> PROMPT
Which of the lines below hold "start"? Please return each one.

> PROVIDED MATERIAL

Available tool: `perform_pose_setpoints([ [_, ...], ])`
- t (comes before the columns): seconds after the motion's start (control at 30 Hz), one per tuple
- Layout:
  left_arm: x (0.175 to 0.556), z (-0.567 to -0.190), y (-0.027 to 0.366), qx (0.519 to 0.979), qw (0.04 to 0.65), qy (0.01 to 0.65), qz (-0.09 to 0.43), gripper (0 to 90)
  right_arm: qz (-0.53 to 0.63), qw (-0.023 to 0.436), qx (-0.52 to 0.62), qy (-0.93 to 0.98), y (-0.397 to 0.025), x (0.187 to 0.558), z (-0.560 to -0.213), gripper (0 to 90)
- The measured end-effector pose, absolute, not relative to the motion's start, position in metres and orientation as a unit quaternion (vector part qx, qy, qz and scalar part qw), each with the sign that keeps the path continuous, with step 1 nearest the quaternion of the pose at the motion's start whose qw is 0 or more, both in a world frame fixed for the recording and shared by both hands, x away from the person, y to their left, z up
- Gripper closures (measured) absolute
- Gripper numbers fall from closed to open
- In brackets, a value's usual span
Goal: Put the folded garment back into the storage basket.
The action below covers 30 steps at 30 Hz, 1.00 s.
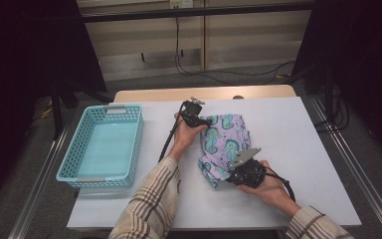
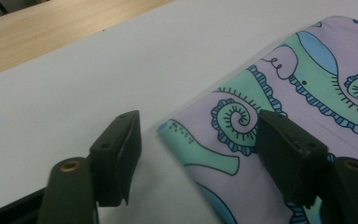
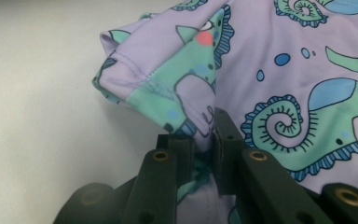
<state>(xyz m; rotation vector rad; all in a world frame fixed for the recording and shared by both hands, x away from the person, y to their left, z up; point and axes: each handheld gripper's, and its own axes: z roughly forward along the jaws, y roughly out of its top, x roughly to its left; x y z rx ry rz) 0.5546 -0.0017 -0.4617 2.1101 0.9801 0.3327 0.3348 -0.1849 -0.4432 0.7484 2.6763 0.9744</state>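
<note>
Seahorse-print garment (image 1: 224,144), lilac w/ teal, lies centre-right of the high view on the white table (image 1: 303,149), well apart from the turquoise basket (image 1: 104,147) at left. Right gripper (image 3: 204,140), lower centre of its own view, jaws pressed together pinching a fold of the cloth's near corner. Left gripper (image 2: 198,144) jaws spread, straddling the cloth's far corner, one jaw over fabric, other over bare table.
</note>
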Motion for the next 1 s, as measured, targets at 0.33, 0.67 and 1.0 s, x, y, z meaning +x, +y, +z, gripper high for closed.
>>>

> YOUR SOLUTION
- t (comes before the columns): seconds after the motion's start (control at 30 Hz), one per tuple
- The measured end-effector pose, absolute, not relative to the motion's start, position in metres and orientation as a unit quaternion (vector part qx, qy, qz and scalar part qw), each with the sign that keeps the path continuous, with step 1 nearest the quaternion of the pose at the motion's start whose qw is 0 or more, both in a world frame fixed for the recording and shared by both hands, x away from the person, y to their left, z up

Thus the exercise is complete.